Martin Luther’s statements about what he called the “theology of the cross” are also relevant to the experience of a father who is struggling to pray for his child's healing. This theology emphasizes the paradoxical nature of the Christian faith: that God's power is made perfect in weakness, that life comes through death, and that true glory is found in the cross. As the Apostle Paul wrote, “For the message of the cross is foolishness to those who are perishing, but to us who are being saved it is the power of God” (1 Cor. 1:18).
The theology of the cross challenges us to see God's power and love at work in the midst of our suffering and weakness. It reminds us that even when we are at our lowest point, God is still with us and working for our good. As Luther wrote in his Heidelberg Disputation, "He is not righteous who does much, but he who, without work, believes much in Christ." (Luther, Heidelberg Dispuation, Thesis 25). In other words, it is not our own works or merits that save us, but rather our faith in Christ and His work on the cross.
For the father who is struggling to pray for his child's healing, the theology of the cross offers hope and comfort. It reminds him that even if his prayers are not answered in the way he hopes, God is still at work in his life and the life of his child to will and work good. It also reminds him that his faith in God's love and power is not dependent on the sincerity of his prayers, or how he judges the outcome of his prayers.
One of the most famous stories in the Bible about a father's struggle with faith is the story of Jairus, whose daughter was dying. Jairus was a synagogue leader who came to Jesus and begged Him to come and heal his daughter.

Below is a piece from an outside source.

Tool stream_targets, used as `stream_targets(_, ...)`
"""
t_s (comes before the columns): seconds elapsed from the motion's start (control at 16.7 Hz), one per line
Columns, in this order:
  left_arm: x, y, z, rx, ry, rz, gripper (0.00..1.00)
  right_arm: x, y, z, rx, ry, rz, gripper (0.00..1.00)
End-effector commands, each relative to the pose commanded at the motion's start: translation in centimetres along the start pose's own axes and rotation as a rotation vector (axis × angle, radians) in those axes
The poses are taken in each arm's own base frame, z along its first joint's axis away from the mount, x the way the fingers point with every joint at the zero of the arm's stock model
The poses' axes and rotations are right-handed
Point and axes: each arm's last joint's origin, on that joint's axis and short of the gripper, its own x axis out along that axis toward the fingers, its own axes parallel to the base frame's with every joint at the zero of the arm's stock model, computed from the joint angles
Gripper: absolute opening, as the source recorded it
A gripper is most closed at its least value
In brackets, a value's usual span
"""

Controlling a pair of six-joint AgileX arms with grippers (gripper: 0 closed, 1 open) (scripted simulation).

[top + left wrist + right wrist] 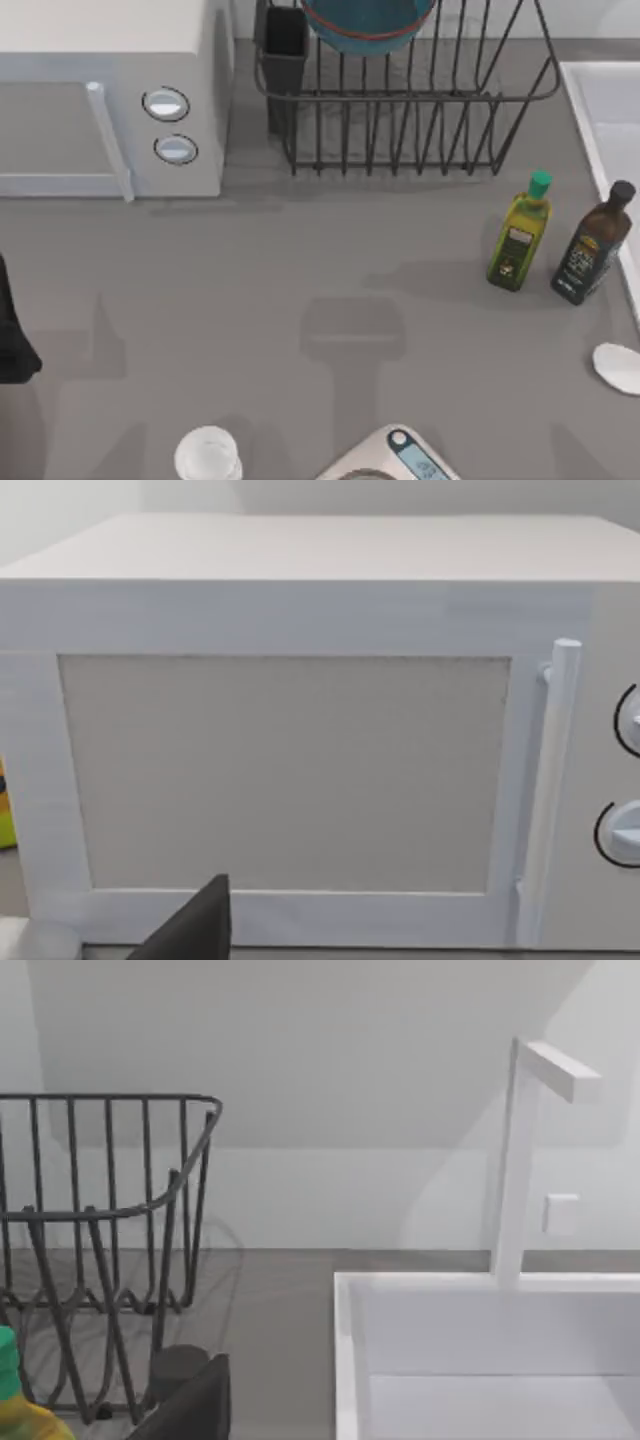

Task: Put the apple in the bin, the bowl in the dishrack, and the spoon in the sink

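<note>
Inside the dishrack [420,110], blue bowl [368,25], spoon [617,367] beside sink [480,1360] (faucet visible from right wrist), fingers' state unclear.

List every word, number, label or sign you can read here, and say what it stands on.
No text can be read.
Green-capped oil bottle: dark label, print too small to read.
Dark bottle: label with pale marks, too blurred to read.
Kitchen scale: blue display, no digits legible.
Microwave: two round knobs, no markings legible.
</note>
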Motion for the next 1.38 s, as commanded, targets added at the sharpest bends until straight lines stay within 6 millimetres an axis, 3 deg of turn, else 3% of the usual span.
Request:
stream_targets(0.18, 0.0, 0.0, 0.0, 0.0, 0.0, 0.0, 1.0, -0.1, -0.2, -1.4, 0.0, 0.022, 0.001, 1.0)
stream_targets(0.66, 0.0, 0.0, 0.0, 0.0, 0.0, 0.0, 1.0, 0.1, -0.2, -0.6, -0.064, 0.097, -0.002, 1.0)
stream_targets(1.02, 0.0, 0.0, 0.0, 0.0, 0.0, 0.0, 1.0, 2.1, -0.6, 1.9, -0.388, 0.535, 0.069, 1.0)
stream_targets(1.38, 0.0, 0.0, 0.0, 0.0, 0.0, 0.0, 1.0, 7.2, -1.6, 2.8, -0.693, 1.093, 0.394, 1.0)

Jesus agreed to go with him, but on the way, they were interrupted by a woman who had been bleeding for 12 years. When Jesus stopped to heal her, Jairus received word that his daughter had died.

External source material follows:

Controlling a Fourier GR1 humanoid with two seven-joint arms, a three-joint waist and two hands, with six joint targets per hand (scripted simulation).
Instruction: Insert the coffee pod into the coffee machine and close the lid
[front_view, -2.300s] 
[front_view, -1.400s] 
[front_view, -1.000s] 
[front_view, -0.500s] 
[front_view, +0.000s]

In that moment, Jairus must have felt devastated and hopeless. He had put his faith in Jesus, and yet his daughter had still died. But Jesus said to him, "Don't be afraid; just believe, and she will be healed" (Luke 8:50). Jesus encourages, and even commands, Jairus to trust in his love and power, even when it seemed like all hope was lost. And in the end, Jesus raised his daughter from the dead.
This story reminds us that even when we face the greatest trials and challenges, we can still put our faith in Jesus and trust in His love and power, a power that can raise the dead to life. And we may not always understand why things happen the way they do, but we can trust that God is still in control, still remaining faithful to his promises to us, and always working for our good. As Paul wrote in Romans 8:28, "And we know that in all things God works for the good of those who love him, who have been called according to his purpose."In conclusion, a father's struggle to pray for his child's healing is one of the most difficult experiences he can face. It challenges his faith and trust in God, and it tests his understanding of the Christian faith. But through the works of C.S. Lewis and the theology of Martin Luther, we can see that God is still with us in the midst of our suffering and weakness. We can trust in His love and power, even when it seems like all hope is lost. And we can find comfort and hope in the story of Jairus, who put his faith in Jesus and saw his daughter raised from the dead. May we all have the strength and faith to trust in God's goodness and sovereignty, even in the darkest moments of our lives.